THE TASK:
Return the material exactly, first line through the line containing "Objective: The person", and nothing more. Pictures stay out.

DATA:
====================
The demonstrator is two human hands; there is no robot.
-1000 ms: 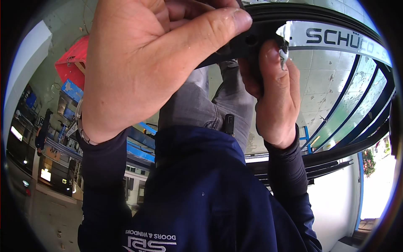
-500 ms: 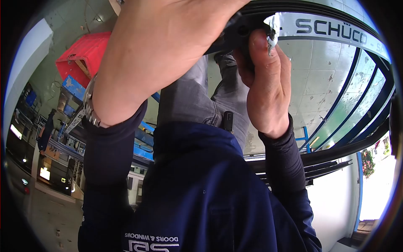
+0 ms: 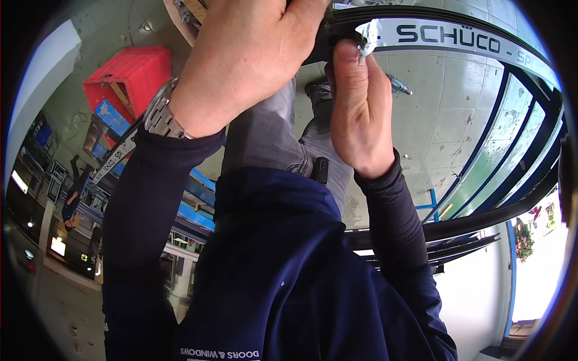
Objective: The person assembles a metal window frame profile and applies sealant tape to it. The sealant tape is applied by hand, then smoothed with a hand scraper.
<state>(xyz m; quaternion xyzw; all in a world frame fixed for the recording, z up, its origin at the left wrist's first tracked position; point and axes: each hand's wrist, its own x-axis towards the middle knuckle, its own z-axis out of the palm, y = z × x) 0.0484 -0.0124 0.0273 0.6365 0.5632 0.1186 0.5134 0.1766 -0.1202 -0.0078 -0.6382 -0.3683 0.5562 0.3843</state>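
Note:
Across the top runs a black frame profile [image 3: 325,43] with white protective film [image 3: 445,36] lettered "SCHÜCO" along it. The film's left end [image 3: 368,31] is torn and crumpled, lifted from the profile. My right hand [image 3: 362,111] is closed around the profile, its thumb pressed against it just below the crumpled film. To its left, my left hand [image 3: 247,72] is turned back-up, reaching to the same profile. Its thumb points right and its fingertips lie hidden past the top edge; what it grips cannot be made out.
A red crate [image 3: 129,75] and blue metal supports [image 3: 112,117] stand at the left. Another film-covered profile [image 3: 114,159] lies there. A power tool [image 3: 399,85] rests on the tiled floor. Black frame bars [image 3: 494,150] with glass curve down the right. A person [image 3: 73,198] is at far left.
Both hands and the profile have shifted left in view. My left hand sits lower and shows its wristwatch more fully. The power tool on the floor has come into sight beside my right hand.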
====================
EXERCISE SOLUTION:
The demonstrator is two human hands; there is no robot.
-1000 ms: 
-500 ms: 
+0 ms: 
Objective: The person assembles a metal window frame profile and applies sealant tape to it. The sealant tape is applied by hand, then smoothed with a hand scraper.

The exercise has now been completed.